> [ACTION ITEM] What is needed is an exact printout of all the data.

> [DATA SHOWN]

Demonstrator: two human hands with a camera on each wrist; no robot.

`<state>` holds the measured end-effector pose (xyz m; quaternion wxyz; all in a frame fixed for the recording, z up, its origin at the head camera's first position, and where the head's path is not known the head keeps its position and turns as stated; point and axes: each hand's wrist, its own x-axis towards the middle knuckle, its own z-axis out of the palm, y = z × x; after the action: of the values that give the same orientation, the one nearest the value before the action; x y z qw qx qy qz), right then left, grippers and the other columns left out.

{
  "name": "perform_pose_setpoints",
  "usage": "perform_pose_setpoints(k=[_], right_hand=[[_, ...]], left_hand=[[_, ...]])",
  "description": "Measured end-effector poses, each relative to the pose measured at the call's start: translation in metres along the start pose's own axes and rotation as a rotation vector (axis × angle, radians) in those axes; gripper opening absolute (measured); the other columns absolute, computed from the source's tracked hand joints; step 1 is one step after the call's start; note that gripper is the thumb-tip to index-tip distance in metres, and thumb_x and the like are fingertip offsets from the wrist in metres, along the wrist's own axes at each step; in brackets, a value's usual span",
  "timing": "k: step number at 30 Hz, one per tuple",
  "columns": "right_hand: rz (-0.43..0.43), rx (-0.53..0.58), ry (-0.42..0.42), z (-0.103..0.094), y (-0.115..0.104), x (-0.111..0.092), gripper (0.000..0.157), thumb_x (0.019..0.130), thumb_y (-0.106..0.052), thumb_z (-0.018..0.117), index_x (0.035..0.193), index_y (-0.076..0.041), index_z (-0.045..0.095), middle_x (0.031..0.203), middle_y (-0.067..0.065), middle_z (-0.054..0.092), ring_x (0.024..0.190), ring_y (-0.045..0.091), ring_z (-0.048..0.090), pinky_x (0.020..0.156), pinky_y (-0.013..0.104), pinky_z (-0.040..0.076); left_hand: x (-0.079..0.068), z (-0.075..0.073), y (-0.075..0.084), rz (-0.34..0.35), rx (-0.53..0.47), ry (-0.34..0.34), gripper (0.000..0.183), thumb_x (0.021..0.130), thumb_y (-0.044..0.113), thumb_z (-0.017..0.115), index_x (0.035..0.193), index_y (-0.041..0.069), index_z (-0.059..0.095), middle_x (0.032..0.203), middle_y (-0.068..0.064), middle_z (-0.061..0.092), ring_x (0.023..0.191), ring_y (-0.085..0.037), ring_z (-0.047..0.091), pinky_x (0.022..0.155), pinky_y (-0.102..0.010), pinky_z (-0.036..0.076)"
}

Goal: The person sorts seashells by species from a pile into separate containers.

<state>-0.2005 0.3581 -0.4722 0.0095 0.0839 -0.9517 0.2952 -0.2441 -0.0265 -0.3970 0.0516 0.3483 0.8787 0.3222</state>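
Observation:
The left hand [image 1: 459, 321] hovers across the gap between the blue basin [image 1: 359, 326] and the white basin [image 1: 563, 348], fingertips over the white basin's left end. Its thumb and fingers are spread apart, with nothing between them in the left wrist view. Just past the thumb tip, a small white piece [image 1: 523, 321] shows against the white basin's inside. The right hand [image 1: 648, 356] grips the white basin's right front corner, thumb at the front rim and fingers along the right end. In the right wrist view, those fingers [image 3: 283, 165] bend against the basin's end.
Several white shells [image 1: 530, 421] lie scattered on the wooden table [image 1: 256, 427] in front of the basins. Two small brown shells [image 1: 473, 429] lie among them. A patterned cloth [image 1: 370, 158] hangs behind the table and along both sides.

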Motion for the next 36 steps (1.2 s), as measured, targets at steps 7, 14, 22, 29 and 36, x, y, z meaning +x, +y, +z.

> [PROBLEM SOLUTION]
Demonstrator: two human hands with a camera on each wrist; no robot.

`<state>` holds the measured end-effector pose (xyz m; quaternion wxyz; all in a frame fixed for the recording, z up, its origin at the head camera's first position, and where the head's path is not known the head keeps its position and turns as stated; point and axes: each hand's wrist, its own x-axis towards the middle knuckle, its own z-axis out of the palm, y = z × x; after the action: of the values that give the same orientation, the one nearest the value before the action; x y z qw qx qy qz), right then left, grippers and the other columns left out.

{
  "name": "perform_pose_setpoints",
  "usage": "perform_pose_setpoints(k=[_], right_hand=[[_, ...]], left_hand=[[_, ...]])",
  "description": "Measured end-effector poses, each relative to the pose measured at the call's start: translation in metres along the start pose's own axes and rotation as a rotation vector (axis × angle, radians) in those axes; gripper opening absolute (measured); the other columns absolute, computed from the source's tracked hand joints; step 1 is one step after the call's start; note that gripper is the thumb-tip to index-tip distance in metres, and thumb_x and the like are fingertip offsets from the wrist in metres, along the wrist's own axes at each step; in brackets, a value's usual span",
  "timing": "k: step number at 30 Hz, one per tuple",
  "columns": "right_hand: rz (-0.43..0.43), rx (-0.53..0.58), ry (-0.42..0.42), z (-0.103..0.094), y (-0.115..0.104), x (-0.111..0.092), gripper (0.000..0.157), thumb_x (0.019..0.130), thumb_y (-0.106..0.052), thumb_z (-0.018..0.117), index_x (0.035..0.193), index_y (-0.076..0.041), index_z (-0.045..0.095), middle_x (0.031..0.203), middle_y (-0.067..0.065), middle_z (-0.054..0.092), ring_x (0.024..0.190), ring_y (-0.045..0.091), ring_z (-0.048..0.090), pinky_x (0.020..0.156), pinky_y (-0.013..0.104), pinky_z (-0.040..0.076); left_hand: x (-0.079..0.068), z (-0.075..0.073), y (-0.075..0.084), rz (-0.34..0.35), rx (-0.53..0.47), ry (-0.34..0.34), gripper (0.000..0.183), thumb_x (0.021..0.130), thumb_y (-0.044..0.113), thumb_z (-0.017..0.115), index_x (0.035..0.193), index_y (-0.041..0.069), index_z (-0.059..0.095), middle_x (0.032..0.203), middle_y (-0.068..0.064), middle_z (-0.061..0.092), ring_x (0.023..0.191), ring_y (-0.085..0.037), ring_z (-0.047..0.091), pinky_x (0.022..0.155), pinky_y (-0.102..0.010), pinky_z (-0.036..0.076)"
}

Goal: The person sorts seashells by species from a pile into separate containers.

<state>-0.2005 0.3581 -0.4722 0.0095 0.0839 -0.9517 0.2952 -0.2441 -0.0265 -0.3970 0.0516 0.3483 0.8787 0.3222</state>
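Observation:
The left hand [image 1: 459, 321] hovers across the gap between the blue basin [image 1: 359, 326] and the white basin [image 1: 563, 348], fingertips over the white basin's left end. Its thumb and fingers are spread apart, with nothing between them in the left wrist view. Just past the thumb tip, a small white piece [image 1: 523, 321] shows against the white basin's inside. The right hand [image 1: 648, 356] grips the white basin's right front corner, thumb at the front rim and fingers along the right end. In the right wrist view, those fingers [image 3: 283, 165] bend against the basin's end.
Several white shells [image 1: 530, 421] lie scattered on the wooden table [image 1: 256, 427] in front of the basins. Two small brown shells [image 1: 473, 429] lie among them. A patterned cloth [image 1: 370, 158] hangs behind the table and along both sides.
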
Motion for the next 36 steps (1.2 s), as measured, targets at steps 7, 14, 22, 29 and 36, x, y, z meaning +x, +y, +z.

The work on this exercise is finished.